I interviewed her. I had a list of questions. She thought she was at a job interview. This is strange. She never would have listened
if she hadn't been the right one. She never would have wanted to see me again. And so I began to ask her questions. I had a whole list. On our first date, I asked, “Tell me about when you became a believer in Jesus.” At the first date, I was asking that.
”Tell me your testimony.”
”Do you want to be married someday?” You don't say that on the first date. “Do you want kids?”
”How many kids?” “How many kids do you want?” Who is this weirdo, right? She's answering the questions the best she can.
She's kind of squirming around a little bit, is he going to let up? I asked, “If you ever were to marry a guy and God had called him to be a missionary to Africa, what would you feel about that?” I just went through every scenario I could think of, and she didn't run from me. God confirmed it. But I wanted to know her heart before I lost mine.
Singles, do you hear me? Take your time. Pray first. Be content where you are. Don't get in a hurry.
Maybe God's calling you to singleness for a season or for a lifetime. What really matters is your wholeness in Jesus. And if he calls you to marriage, pursue Jesus so that you bring your wholeness to the equation and pray for someone else that's whole in Christ, because that always works the best. If you're both focused on Jesus, it just brings you together.
Let's pray. Lord, I pray for people today that might be hurting. Maybe you're hurting today because you lack that first and most important relationship. You've never given your life to Jesus. Is that you, my friend? Right in your seat right here,
maybe you're watching online, you can say “yes” to Jesus right now. You can pray with me, “Dear Lord Jesus, I'm a sinner. I've been living life my own way according to my own desires.
But I want to turn my life over to you. I believe you died on the cross for my sin and that you were raised from the grave that you live today. Lord, I believe that and I surrender my heart to you. Would you come into my life now as I repent of my sins and I give my life to you? I want to follow you all the days of my life as my lord and savior.
Thank you, Lord, for saving me.” If you're praying that prayer right now, he'll save you. He'll adopt you into his family as a child of God.
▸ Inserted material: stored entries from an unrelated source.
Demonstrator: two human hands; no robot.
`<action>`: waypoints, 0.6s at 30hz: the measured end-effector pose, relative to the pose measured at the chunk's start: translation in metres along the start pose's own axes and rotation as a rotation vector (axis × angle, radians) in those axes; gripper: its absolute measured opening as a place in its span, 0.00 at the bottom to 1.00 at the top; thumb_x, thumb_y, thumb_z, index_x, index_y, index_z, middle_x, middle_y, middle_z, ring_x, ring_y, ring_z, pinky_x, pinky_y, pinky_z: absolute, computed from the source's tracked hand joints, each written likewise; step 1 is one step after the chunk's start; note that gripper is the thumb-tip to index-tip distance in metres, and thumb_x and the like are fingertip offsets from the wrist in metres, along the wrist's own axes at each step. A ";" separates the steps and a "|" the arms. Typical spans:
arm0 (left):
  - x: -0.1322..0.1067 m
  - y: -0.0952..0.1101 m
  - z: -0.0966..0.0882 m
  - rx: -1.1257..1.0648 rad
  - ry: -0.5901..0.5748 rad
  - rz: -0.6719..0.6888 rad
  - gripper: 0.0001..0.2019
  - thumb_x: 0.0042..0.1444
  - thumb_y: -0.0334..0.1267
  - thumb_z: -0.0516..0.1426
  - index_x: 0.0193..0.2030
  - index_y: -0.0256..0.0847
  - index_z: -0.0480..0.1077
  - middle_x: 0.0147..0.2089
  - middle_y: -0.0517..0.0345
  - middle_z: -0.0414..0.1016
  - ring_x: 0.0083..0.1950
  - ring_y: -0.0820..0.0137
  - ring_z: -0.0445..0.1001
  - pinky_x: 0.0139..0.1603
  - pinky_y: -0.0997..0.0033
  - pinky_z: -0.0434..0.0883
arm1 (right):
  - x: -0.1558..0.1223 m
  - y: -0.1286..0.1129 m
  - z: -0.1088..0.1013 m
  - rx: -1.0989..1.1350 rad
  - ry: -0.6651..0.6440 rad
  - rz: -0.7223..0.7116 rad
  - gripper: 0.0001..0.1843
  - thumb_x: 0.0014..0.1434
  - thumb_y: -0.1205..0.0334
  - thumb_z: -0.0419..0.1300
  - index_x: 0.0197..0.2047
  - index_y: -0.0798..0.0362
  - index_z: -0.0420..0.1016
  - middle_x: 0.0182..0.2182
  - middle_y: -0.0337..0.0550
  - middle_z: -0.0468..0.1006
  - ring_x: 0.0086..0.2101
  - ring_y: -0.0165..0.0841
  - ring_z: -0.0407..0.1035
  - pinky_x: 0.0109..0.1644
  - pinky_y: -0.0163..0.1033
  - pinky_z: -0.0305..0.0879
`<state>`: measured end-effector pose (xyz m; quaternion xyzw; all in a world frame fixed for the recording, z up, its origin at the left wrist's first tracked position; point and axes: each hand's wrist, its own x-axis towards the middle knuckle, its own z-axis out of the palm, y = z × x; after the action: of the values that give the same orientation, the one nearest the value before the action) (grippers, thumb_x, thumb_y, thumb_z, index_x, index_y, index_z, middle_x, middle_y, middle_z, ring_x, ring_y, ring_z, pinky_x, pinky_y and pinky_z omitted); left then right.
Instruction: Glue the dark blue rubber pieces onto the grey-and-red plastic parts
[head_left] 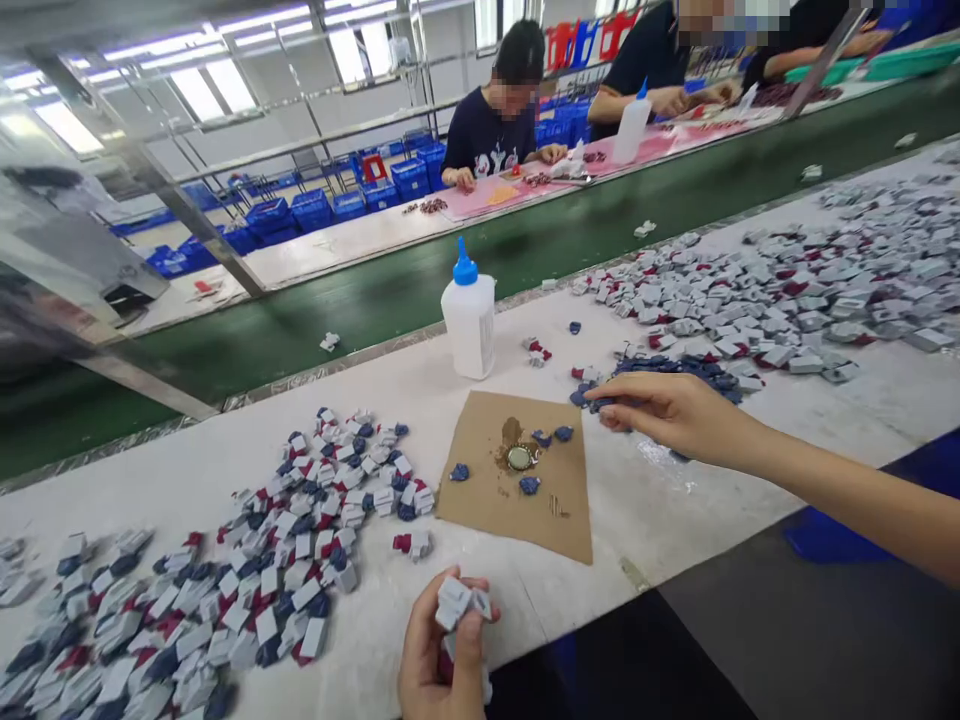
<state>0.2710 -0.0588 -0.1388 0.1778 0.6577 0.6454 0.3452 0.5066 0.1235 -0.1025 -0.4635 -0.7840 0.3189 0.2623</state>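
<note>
My left hand (442, 650) is at the near edge of the white table, fingers closed round a small grey-white plastic piece (455, 602). My right hand (667, 410) reaches out to the right of a brown cardboard sheet (517, 500), fingers pinched at a heap of small dark blue pieces (675, 370); whether it holds one I cannot tell. On the cardboard lie a bottle cap with glue (519, 457) and a few blue pieces (529, 485). A white glue bottle with a blue nozzle (469, 315) stands behind the cardboard.
A pile of assembled grey, red and blue pieces (225, 590) covers the table's left. A larger grey heap (810, 280) spreads at the right. A green conveyor belt (375, 300) runs behind the table; other people work at the far bench with another bottle (631, 125).
</note>
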 end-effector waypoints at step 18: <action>-0.002 0.014 0.000 -0.308 -0.059 -0.331 0.18 0.40 0.44 0.69 0.39 0.40 0.77 0.33 0.54 0.80 0.31 0.76 0.75 0.22 0.85 0.61 | 0.033 -0.032 0.067 -0.331 -0.202 -0.444 0.19 0.64 0.54 0.45 0.36 0.51 0.75 0.32 0.48 0.76 0.31 0.39 0.70 0.31 0.41 0.63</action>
<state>0.2695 -0.0583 -0.1251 0.0312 0.5613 0.6674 0.4885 0.4271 0.1240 -0.1191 -0.2832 -0.9297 0.1661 0.1671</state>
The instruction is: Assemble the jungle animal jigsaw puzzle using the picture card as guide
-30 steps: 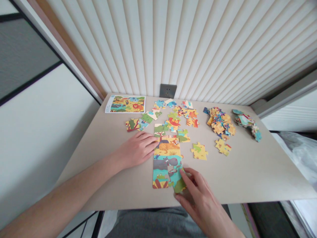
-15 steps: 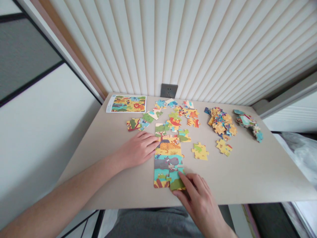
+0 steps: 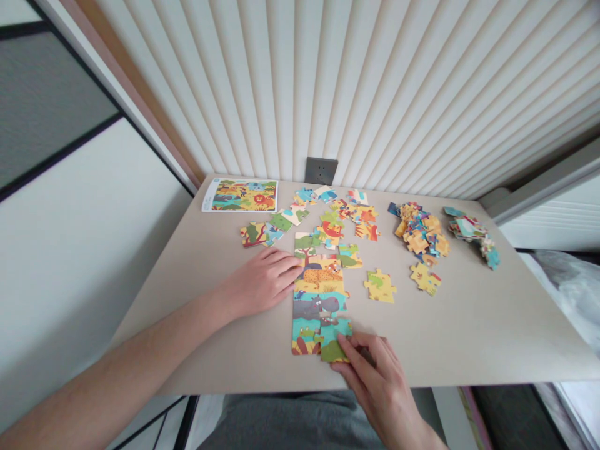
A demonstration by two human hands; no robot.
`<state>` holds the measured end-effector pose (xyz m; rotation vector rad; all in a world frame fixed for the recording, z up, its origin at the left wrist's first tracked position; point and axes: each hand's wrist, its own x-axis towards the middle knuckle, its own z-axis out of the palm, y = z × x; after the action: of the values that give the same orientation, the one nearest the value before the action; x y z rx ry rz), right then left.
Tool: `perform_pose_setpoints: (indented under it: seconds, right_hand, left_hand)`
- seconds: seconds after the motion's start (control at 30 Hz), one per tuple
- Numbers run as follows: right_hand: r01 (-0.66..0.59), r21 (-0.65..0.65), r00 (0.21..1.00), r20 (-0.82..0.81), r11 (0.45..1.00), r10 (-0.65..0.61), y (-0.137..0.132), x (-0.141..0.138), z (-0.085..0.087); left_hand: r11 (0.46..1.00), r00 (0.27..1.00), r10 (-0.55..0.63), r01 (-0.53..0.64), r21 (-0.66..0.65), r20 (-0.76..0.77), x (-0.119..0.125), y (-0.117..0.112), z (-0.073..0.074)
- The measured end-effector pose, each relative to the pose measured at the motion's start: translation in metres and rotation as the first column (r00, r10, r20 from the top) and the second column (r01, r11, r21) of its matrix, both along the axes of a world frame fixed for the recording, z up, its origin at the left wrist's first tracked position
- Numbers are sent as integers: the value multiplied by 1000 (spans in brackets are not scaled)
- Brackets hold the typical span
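Observation:
A partly joined jigsaw puzzle (image 3: 306,307), with a hippo and a leopard on it, lies in a tall strip before me. My left hand (image 3: 263,281) rests flat, fingers stretched out, their tips at the strip's left edge. At the lower right corner, my right hand (image 3: 382,378) pinches a teal and green puzzle piece (image 3: 332,347) by its right side. That piece sits against the crocodile piece (image 3: 305,331) and slightly over the strip, a little askew. A green and blue piece (image 3: 349,255) touches the strip's upper right.
A picture card (image 3: 244,195) lies at the table's back left. Loose pieces (image 3: 284,220) spread behind the strip. Two heaps stand right: a yellowish pile (image 3: 419,231) and a smaller pile (image 3: 471,230). Single yellow pieces (image 3: 380,286) lie between. A wall socket (image 3: 321,170) is behind the table.
My right thumb and finger have slid slightly down and right on the teal and green piece, showing more of it. The left hand stays in place.

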<state>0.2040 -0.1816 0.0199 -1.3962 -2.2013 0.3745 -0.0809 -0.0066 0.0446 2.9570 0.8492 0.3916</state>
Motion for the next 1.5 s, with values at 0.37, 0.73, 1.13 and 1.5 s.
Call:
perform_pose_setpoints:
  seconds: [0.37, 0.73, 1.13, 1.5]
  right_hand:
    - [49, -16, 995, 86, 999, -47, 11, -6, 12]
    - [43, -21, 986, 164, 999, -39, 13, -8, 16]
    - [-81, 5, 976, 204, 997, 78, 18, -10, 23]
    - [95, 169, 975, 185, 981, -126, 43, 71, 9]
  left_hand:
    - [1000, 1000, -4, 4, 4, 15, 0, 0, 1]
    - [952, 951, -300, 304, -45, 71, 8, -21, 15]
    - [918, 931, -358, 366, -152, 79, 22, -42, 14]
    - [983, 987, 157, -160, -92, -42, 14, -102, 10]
Others are here and you're hurting for other reasons. You're a follower of Jesus, but you're hurting in your marriage today.
And God wants to say to you, is your spouse not a believer? And the word says to stay in the marriage as long as they will. Perhaps your faith will bring them to Jesus, your purity of faith, your submission to the father. Are you in a situation today where your marriage broke up and you're single again and you're hurting and you're grieving and you feel odd in the family of God? Oh, Lord, comfort their hearts right now.
Help them. First of all, that the family of God would embrace them and not make them feel that way. I pray for us, Lord, that we would take care of those that are single again due to death or divorce. Lord, we pray for their hearts, that they would experience closeness to you like they've never felt. So they would know the joy of a relationship with you that would fulfill their deepest desires.
Lord, wherever we are today, whoever is hurting, whoever is far from you, Lord, bring us near. Make us whole. In Jesus’ name, Amen.